Today, CDs are such commonplace objects, a lot of us cannot even remember a time when they did not exist. But behind these ordinary-looking discs is a long good reputation for development along with a production process determined by ingenious technology that’s the way in front of its once again time.
Making a CD
The technique of CD creation begins with a single master disc. This original disc is made of glass and is also meant to withstand the pressures of replication. This disc is cleaned with deionized water plus a fine brush, then it’s left to dry before photo resistant chemicals are spread on its surface.
After these procedures, the master disc is placed in a machine that will engrave data onto it. Coatings of nickel and vanadium are applied to get a die.
This die will probably be used to make copies in the master disc.
The plastic CDs are made utilizing a hydraulic press. Polycarbonate plastic granules pass into the preheated press until it liquefies. The plastic might be injected into the die to make a translucent disc.

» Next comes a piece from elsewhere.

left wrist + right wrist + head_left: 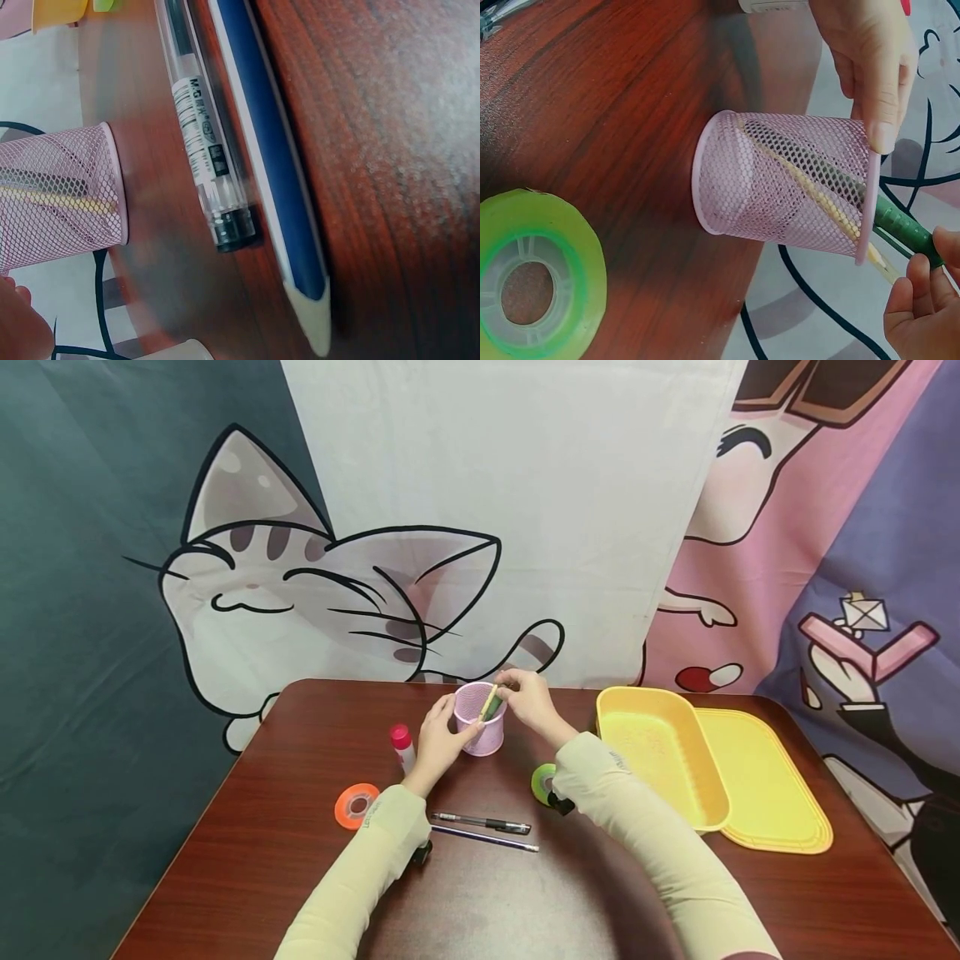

This disc is then left for cooling before plastic hardens.
After the master CD is replicated, a thin coating of aluminum is applied to the copies. This means that the information for the discs might be read. A coat of varnish can also be put on to protect the discs against scratches.
Once the varnish dries, silkscreen engraving might be printed for the surface in the discs. The discs are packaged and provided for the marketplace.
How the CD began
The first music CDs were invented in 1965 when inventor James Russell thought of storing information in a light-sensitive plate instead of the black vinyl hole-punched discs which are used to store music then. His product was patented in 1970 – though the idea was too advanced for his time, also it failed to sell.
However, in the 1970s, Sony and Philips got interested in the idea and bought licenses from Russell. In September 1976, Sony made its first public demonstration from the optical digital audio disc, while Philips first displayed its product on March 8, 1979.
With these electronic giants supporting it, the CD market potential was immediately realized. To accelerate the introduction of a marketable version of the CD, Sony and Philips chose to work together to put the standards with the compact disk and it is played.
It took 12 months of trial and error prior to the first commercial disc arrived. The Laserdisc – a 30cm version in the CD to be sure it now – took over as the blueprint for that 12cm cd’s manufacturing process. Philips worked on prolonging the compact disk’s playing time and improve its resistance to scratching. Meanwhile, Sony created a player that would see the discs.
In 1982, Billy Joel’s 52nd Street had become the first album to be sold in CD format. Three years later, Dire Straight’s Brother’s in Arms became the first CD album to sell more than the usual million pieces.
The compact disk then continued beyond its original function of storing and playing high-quality music. It took over as a medium for holding software. As early as 1990, it became possible to write computer data on a compact disc.
Soon, the CDs’ effects on magnetic storage devices such as cassettes and VCDs became felt. Ten years after CDs became rewritable, cassette tapes disappeared from the market industry almost completely.
Today, CD manufacturers are thinking about creating even more scratch-resistant CDs that will hold often more data than our current CDs. With the improving technologies on CD production and CD replication, there is not any telling what this shiny little plastic device has in store for us. But one thing’s for sure: it would be worth expecting.